• _TASK INSTRUCTIONS_: Every line that contains the word "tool" is to be copied from the listing.

• _DATASET EXTRACT_:
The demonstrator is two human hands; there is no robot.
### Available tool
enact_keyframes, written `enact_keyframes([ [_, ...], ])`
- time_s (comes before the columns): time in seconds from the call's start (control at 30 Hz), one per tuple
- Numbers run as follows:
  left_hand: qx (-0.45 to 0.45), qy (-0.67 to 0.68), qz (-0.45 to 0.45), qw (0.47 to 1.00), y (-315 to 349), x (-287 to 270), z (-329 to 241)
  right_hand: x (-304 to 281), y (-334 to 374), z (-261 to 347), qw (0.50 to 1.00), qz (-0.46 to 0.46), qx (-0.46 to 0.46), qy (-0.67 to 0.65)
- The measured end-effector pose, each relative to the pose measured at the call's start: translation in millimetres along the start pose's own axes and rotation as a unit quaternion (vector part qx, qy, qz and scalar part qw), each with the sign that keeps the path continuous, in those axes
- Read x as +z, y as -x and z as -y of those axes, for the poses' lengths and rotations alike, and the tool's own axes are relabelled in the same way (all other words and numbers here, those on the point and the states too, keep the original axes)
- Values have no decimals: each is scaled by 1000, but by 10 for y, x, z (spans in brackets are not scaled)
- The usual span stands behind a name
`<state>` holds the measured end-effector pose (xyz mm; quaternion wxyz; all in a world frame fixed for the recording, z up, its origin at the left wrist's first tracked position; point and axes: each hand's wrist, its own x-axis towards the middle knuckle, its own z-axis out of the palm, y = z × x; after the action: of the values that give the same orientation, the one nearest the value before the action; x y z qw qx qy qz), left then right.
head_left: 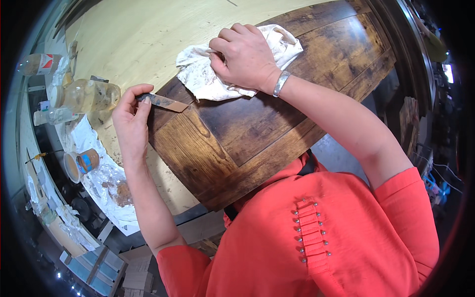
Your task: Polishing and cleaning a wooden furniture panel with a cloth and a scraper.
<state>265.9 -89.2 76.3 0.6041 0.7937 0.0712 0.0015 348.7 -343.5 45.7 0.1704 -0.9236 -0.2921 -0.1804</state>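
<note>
A dark brown wooden panel (277,119) with grain and framed edges lies slantwise on a pale work table. My right hand (243,55) is closed over a crumpled white cloth (194,74) with faint brown stains, pressing it onto the panel's far edge. A metal bracelet circles that wrist. Beside the panel's left end, my left hand (132,111) pinches a small flat scraper (168,103) by its dark end between thumb and fingers. The scraper's tan, slanted tip points right, over the panel's corner; whether it touches the wood I cannot tell.
Along the left side of the pale table (143,29) lie several clear plastic bottles, among them a cloudy wide jar (94,95). Nearer sits a small cup of brown stuff (89,161) by a stained white sheet (99,183). Dark mouldings (415,54) stand at the right.
</note>
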Motion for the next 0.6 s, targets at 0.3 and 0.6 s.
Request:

• _EXERCISE ANSWER_:
### Available tool
- Read x as +z, y as -x and z as -y of those axes, for the poses' lengths and rotations alike, and the tool's own axes are relabelled in the same way (all other words and numbers here, those on the point and the states too, keep the original axes)

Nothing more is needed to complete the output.